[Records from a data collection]
::::::

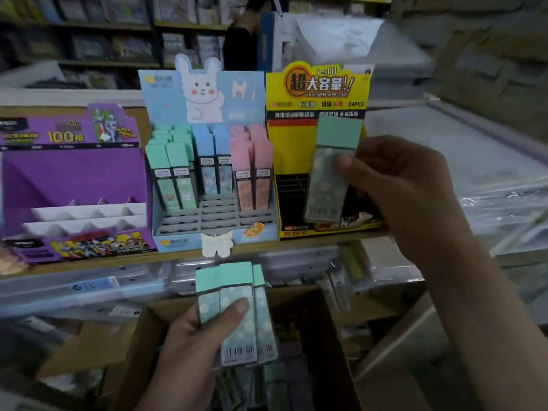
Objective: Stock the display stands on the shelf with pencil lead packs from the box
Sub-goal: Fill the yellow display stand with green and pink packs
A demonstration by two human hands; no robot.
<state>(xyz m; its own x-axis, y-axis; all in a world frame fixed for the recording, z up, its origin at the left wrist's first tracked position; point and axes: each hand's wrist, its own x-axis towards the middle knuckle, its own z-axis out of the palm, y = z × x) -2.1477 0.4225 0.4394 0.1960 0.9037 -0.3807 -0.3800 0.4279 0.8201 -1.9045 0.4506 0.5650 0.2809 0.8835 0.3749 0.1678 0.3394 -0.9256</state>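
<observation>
shelf (172, 254) is a wood board across mid frame, three stands side by side on it: purple stand (74, 173) left, slots bare; blue stand (184, 243) middle, back rows filled with green, blue and pink packs (213, 167) all upright, front rows open; yellow stand (292, 149) right, black dividers visible. box (314, 321) is open cardboard below the shelf edge, more packs inside, blurry. right hand (406, 197) is raised in front of the yellow stand and pinches one pack (329, 179): thumb (345, 164) on its front face, fingers behind, pack sticks out left of the palm and covers the stand's divider area. left hand (189, 351) is lower, over the box, and grips three packs (240, 321) fanned side by side, thumb (237, 308) pressed across the middle one, packs run up past the fingers to just under the blue stand. room: store aisle, dark racks (89, 40) of goods at the back, a person (240, 46) in dark clothes behind the stands, clear-wrapped stock (474, 161) piled at right. orientation: held pack's long axis is near vertical, mint cap up, barcode end down, top leaning slightly right. the three packs likewise, caps up toward the shelf, barcode ends down toward the camera.
</observation>
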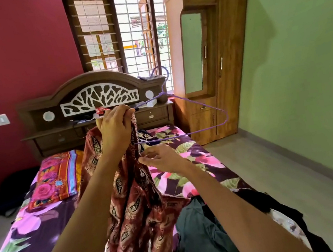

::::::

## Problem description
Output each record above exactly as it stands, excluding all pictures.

## Solution to this task
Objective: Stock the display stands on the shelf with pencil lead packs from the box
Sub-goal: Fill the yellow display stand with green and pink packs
A demonstration by two human hands; no robot.
<state>(xyz m; its own x-axis, y-axis; all in a world frame fixed for the recording, z up, its origin at the left wrist's first tracked position; point and axes: each hand's wrist, its own x-axis towards the middle knuckle, its own z-axis out of the palm, y = z × x) -2.1477 0.4225 0.4394 0.1960 0.9037 -0.3807 -0.3800 0.4279 0.8201 -1.9045 0.4506 0.5650 0.2809 0.8835 0.3749 0.1678 0.3394 -0.9256</state>
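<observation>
shelf (172, 254) is a wood board across mid frame, three stands side by side on it: purple stand (74, 173) left, slots bare; blue stand (184, 243) middle, back rows filled with green, blue and pink packs (213, 167) all upright, front rows open; yellow stand (292, 149) right, black dividers visible. box (314, 321) is open cardboard below the shelf edge, more packs inside, blurry. right hand (406, 197) is raised in front of the yellow stand and pinches one pack (329, 179): thumb (345, 164) on its front face, fingers behind, pack sticks out left of the palm and covers the stand's divider area. left hand (189, 351) is lower, over the box, and grips three packs (240, 321) fanned side by side, thumb (237, 308) pressed across the middle one, packs run up past the fingers to just under the blue stand. room: store aisle, dark racks (89, 40) of goods at the back, a person (240, 46) in dark clothes behind the stands, clear-wrapped stock (474, 161) piled at right. orientation: held pack's long axis is near vertical, mint cap up, barcode end down, top leaning slightly right. the three packs likewise, caps up toward the shelf, barcode ends down toward the camera.
</observation>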

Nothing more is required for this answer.